PROBLEM STATEMENT: Which of the lines below holds the string "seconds"? Copy every line that does.

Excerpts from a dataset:
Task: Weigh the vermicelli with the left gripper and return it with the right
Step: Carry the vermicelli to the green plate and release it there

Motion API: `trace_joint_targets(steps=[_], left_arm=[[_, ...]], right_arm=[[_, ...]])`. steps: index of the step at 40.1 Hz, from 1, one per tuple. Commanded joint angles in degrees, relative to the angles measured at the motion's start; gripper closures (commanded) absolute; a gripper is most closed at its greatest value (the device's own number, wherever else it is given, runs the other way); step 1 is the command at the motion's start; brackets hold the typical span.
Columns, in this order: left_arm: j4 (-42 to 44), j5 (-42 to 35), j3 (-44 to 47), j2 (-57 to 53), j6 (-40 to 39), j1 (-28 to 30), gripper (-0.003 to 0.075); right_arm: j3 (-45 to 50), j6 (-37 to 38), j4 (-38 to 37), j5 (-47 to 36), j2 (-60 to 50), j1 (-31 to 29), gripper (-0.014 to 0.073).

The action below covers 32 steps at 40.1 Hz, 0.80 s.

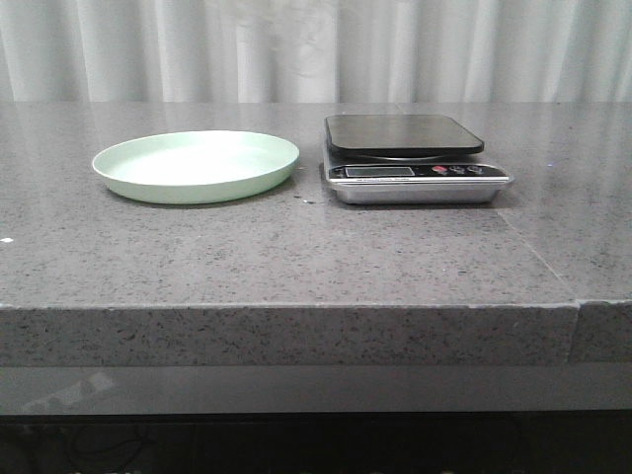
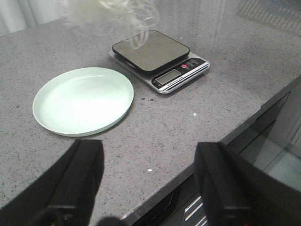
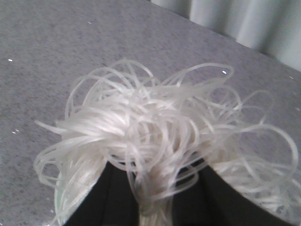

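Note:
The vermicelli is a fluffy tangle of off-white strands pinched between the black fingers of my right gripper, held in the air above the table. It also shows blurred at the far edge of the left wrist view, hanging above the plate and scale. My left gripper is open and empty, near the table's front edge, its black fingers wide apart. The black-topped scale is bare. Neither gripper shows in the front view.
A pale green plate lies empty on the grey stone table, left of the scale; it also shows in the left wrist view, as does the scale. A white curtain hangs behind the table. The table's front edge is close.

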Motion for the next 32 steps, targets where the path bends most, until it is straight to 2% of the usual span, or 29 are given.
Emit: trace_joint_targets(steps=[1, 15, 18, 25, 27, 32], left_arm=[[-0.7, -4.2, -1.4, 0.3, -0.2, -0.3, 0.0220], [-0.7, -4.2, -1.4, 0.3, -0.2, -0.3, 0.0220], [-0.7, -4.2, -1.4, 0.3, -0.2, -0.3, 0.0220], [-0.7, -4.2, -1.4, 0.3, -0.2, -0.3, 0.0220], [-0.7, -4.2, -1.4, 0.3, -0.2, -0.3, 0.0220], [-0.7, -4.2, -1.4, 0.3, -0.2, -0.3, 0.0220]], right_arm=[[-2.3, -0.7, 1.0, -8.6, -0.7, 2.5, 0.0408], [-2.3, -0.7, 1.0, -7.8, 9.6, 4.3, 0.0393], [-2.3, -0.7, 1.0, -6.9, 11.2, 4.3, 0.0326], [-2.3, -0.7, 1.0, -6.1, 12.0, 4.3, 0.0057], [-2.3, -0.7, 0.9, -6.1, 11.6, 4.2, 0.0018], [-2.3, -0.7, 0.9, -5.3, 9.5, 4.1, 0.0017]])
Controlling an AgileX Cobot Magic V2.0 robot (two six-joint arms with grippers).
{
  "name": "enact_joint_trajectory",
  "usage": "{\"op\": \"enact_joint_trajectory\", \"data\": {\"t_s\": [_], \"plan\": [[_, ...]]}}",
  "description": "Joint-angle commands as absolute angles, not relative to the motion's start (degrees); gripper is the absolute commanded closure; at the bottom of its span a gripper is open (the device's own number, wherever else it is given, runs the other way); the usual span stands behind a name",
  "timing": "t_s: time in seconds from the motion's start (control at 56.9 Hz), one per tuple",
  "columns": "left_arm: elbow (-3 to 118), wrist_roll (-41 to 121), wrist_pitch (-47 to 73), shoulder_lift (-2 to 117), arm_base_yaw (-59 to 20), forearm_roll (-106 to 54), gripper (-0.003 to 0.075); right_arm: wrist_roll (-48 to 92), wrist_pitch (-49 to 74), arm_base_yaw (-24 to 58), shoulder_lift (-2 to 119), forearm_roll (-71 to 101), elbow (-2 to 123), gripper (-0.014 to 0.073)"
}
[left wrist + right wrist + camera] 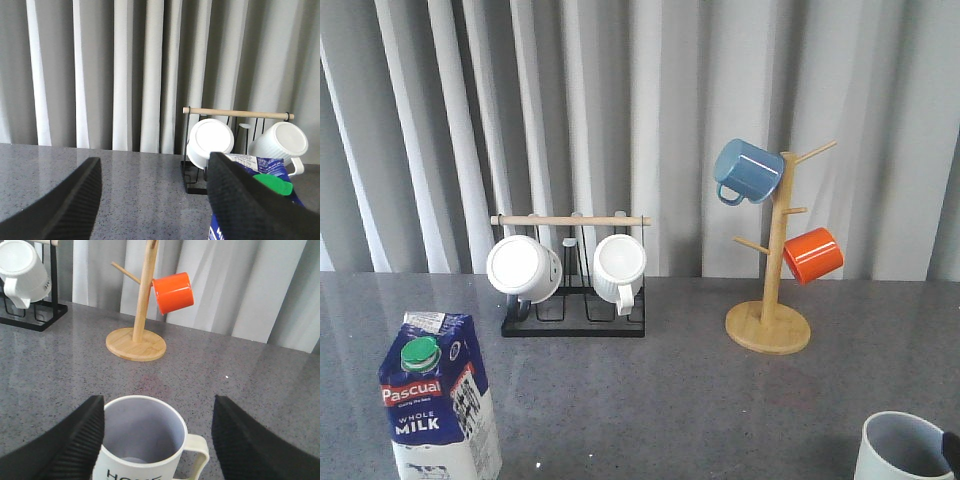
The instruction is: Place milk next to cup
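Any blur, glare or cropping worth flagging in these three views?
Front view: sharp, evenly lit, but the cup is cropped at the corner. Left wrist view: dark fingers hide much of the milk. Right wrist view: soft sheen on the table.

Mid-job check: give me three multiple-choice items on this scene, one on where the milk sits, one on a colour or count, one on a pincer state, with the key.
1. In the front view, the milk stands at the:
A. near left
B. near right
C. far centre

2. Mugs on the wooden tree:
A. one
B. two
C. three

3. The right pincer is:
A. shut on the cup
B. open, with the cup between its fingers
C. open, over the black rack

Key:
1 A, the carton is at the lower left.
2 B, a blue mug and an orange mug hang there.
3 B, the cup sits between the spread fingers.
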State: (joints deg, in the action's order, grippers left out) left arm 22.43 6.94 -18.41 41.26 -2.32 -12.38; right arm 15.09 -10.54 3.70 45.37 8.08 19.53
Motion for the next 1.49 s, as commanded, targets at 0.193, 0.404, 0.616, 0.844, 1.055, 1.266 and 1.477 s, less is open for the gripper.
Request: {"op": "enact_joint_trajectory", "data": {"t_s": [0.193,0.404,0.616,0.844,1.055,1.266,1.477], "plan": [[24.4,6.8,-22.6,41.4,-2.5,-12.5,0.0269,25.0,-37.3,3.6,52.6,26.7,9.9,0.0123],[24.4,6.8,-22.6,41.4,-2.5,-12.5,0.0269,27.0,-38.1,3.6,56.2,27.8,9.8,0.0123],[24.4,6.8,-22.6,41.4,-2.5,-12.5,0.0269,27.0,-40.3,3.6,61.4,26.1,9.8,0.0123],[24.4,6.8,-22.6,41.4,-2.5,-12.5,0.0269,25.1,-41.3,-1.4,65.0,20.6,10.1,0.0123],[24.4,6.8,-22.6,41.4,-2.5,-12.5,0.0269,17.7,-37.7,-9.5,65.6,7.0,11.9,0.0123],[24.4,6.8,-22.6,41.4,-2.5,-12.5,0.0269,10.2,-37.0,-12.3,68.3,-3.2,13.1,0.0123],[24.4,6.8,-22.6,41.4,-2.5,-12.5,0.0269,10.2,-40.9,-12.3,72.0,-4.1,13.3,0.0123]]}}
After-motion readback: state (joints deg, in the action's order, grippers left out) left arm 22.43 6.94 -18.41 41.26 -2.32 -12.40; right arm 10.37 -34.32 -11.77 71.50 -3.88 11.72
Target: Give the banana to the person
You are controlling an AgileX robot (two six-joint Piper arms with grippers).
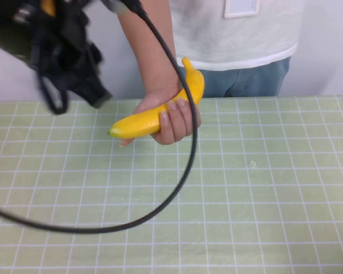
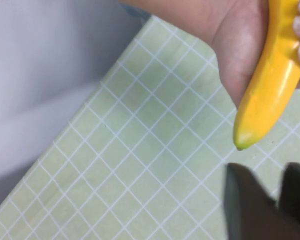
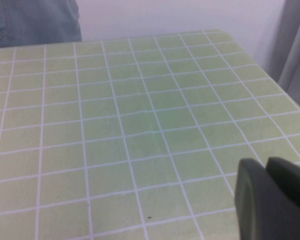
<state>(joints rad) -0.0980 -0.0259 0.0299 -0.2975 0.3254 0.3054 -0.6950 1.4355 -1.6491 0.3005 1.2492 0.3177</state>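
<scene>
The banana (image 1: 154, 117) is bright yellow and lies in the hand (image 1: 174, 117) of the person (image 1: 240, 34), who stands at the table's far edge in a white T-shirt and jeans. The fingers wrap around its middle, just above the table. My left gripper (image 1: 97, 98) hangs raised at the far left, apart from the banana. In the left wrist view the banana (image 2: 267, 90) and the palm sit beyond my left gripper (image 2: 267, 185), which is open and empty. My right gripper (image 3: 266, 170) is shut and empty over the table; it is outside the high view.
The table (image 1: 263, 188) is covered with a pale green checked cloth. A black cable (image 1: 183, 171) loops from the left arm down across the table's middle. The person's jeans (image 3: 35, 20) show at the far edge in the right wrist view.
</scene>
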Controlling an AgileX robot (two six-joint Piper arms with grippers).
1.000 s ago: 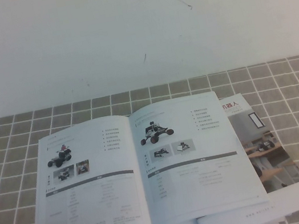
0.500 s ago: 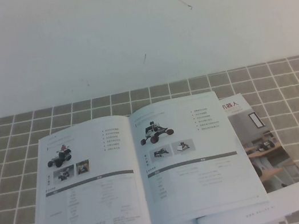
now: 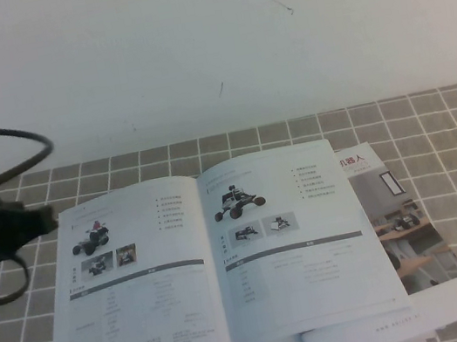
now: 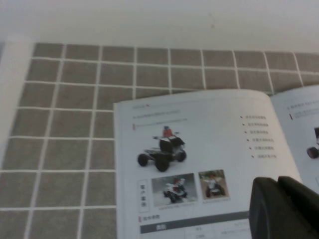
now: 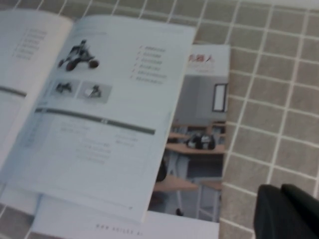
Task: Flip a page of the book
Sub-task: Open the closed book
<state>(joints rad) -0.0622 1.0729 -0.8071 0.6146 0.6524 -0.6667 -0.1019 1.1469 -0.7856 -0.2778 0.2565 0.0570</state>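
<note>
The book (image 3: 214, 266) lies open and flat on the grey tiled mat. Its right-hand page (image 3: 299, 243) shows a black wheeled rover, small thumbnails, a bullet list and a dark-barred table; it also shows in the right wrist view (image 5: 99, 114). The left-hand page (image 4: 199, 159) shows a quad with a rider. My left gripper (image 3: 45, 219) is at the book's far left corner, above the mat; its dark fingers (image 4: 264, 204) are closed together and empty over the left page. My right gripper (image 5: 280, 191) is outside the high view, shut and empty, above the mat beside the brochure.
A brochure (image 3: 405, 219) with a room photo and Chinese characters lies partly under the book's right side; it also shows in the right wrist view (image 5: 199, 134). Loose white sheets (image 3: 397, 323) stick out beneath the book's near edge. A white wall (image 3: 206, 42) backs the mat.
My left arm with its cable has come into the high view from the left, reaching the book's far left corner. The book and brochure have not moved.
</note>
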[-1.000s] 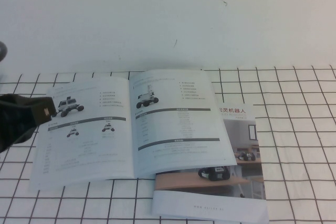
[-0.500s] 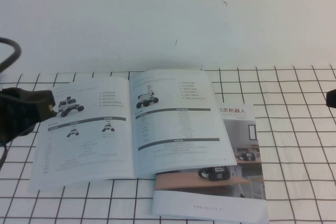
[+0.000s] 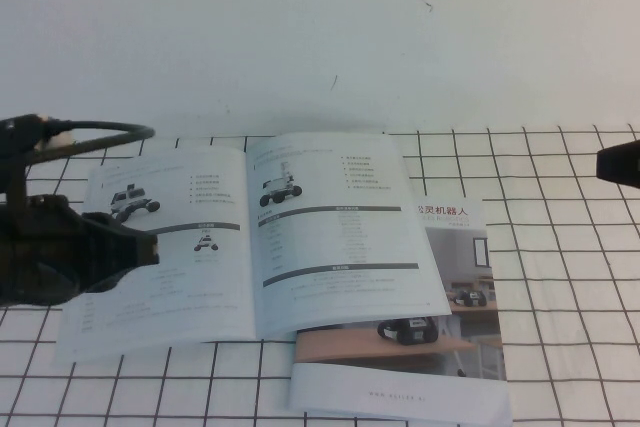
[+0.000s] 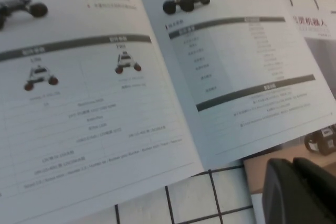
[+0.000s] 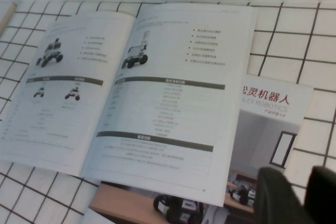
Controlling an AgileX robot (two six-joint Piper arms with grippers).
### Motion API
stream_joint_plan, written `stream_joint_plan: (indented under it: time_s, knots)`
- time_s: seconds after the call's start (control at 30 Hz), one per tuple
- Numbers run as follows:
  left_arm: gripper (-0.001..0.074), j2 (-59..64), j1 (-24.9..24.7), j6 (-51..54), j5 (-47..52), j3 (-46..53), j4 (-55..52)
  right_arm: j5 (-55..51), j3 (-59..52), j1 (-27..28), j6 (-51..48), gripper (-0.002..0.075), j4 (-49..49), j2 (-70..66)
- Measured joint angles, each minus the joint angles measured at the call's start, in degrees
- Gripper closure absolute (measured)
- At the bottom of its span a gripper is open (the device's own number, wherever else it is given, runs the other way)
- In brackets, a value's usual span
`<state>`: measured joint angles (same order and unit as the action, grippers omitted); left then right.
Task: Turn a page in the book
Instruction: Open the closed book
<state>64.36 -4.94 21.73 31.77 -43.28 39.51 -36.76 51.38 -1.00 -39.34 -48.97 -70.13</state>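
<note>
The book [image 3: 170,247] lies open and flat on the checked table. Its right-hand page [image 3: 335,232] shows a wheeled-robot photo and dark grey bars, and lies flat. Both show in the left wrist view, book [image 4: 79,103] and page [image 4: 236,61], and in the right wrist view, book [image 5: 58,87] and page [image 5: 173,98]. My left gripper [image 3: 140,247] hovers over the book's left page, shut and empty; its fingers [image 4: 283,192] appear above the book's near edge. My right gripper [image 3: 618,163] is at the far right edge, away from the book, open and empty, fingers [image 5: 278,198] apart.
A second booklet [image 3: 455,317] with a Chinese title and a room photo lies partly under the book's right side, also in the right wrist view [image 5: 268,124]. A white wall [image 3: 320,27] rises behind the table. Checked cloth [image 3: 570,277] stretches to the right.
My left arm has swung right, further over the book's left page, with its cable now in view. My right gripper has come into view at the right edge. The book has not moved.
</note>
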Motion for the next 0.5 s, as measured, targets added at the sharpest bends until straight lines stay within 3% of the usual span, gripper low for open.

ANSWER SECTION:
  "timing": "t_s: time in seconds from the motion's start (control at 56.9 Hz), one per tuple",
- time_s: seconds after the call's start (control at 30 Hz), one per tuple

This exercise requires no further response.